Monday, June 3, 2024

Fly the Friendly Skies? The First African American Stewardess

 By Susan Zehnder, Education Director

Do you remember Mohawk Airlines? The “Route of the Air Chiefs” airline carried passengers all around New York State. 



It was one of the first feeder airlines to take advantage of the 1944 Civil Aeronautics Board’s (CAB) push to increase access to regions previously not served. A decade later, Mohawk Airlines increased another kind of access, by hiring the nation’s first woman of color as a stewardess.


Mohawk airlines was the renamed Robinson Airlines operating out of Ithaca, NY. Inventor Cecil S. Robinson started it as a side business to his aerial surveying company, though it wasn’t always profitable. The CAB push meant the government was willing to subsidize new routes, and Robinson sold operations to Robert Peach, one of his pilots and a Cornell University law student. Peach had learned to fly as a pilot during World War II. By 1948, Mohawk Airlines was certified as a regional carrier and flying routes throughout the region, including in and out of Elmira/Corning. In less than a decade, the company outgrew their Ithaca facilities and moved their headquarters to Utica. The growth in aviation encouraged competition among the airlines, and they actively looked for innovative approaches to appeal to passengers. Social norms were changing. In 1956, the carrier publicly expressed an interest in hiring flight attendants of color, and one year later, Mohawk hired twenty-five-year-old Ruth Carol Taylor.

 

Taylor had lived in upstate New York, graduated from college, and was a practicing nurse. She was born in Massachusetts, the eldest of two daughters of Ruth Irene Powell, a registered nurse, and William Edison Taylor, a barber. The family lived in New York City for a short while, then moved to Trumansburg, so that her father could run a farm. She attended Trumansburg Central High School, and then enrolled at Elmira College.

In 1951, her father died and her mother moved back to New York City. Taylor then transferred to Bellevue School of Nursing in NYC. She graduated and practiced nursing for three years before applying to be a flight attendant. At that time, airlines hired nurses to reassure the flying public, so that was a good fit. However, no airline had hired anyone of color. Taylor, interested in flying, applied to Trans World Airlines (TWA) and was interviewed three times, but was not selected. Determined, she filed a complaint with the New York State Commission on Discrimination. About that same time, Peach, perhaps realizing that things needed to change, instructed his company to look for good candidates. Almost 800 women of color applied and were interviewed to be a Mohawk hostess. The company only hired one, Ruth Carol Taylor. Her first flight was February 11, 1958, and generated so much publicity that TWA quickly hired Margaret Grant and declared her as their first African American flight attendant.
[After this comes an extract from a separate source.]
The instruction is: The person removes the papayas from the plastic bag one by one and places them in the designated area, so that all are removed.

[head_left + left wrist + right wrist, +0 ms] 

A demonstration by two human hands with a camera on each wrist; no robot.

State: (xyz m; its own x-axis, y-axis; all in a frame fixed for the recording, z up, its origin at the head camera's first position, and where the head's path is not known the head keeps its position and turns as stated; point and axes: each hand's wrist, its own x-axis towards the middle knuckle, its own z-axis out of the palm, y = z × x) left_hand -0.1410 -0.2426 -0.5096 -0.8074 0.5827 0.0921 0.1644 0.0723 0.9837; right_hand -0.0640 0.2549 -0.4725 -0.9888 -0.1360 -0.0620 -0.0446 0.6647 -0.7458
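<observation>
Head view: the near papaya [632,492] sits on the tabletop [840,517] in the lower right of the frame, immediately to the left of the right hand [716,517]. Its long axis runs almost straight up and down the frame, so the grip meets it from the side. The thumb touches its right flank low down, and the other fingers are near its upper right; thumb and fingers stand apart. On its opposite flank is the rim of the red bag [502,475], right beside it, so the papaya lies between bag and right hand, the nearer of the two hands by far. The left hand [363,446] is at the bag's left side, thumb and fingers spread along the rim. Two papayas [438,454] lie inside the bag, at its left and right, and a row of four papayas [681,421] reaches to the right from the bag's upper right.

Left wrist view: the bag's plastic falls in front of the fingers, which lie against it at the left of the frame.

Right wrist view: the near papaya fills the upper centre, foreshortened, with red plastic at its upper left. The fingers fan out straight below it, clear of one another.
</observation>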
Six months after her first flight, Taylor hit another discriminatory wall and was let go for violating the rule that all stewardesses must be single. She had married her fiancé, Rex Legall. The couple moved to the British West Indies and then to London. They divorced and Taylor moved to Barbados. In Barbados she created the country’s first professional nursing journal. In 1977, she returned to NYC bringing her son and daughter with her.


Ruth Carol Taylor was an activist all her life, fighting for racial equality. She participated in the Civil Rights Movement, co-founded the Institute for InterRacial Harmony, and after her son was mugged, wrote The Little Black Book: Black Male Survival in America or Staying Alive and Well in an Institutionally Racist Society.

 

Being the first of anything isn’t always easy, but seeing Taylor in her uniform certainly encouraged other young women to consider the profession. When interviewed for an article in JET magazine, Taylor shared that she “…didn’t take the job because she thought being a flight attendant would be so great...I knew better than to think it was all that glamourous. But it irked me that people were not allowing people of color to apply…Anything like that sets my teeth to grinding.”

 

An activist to the end, Taylor was 92 when she died in May 2023.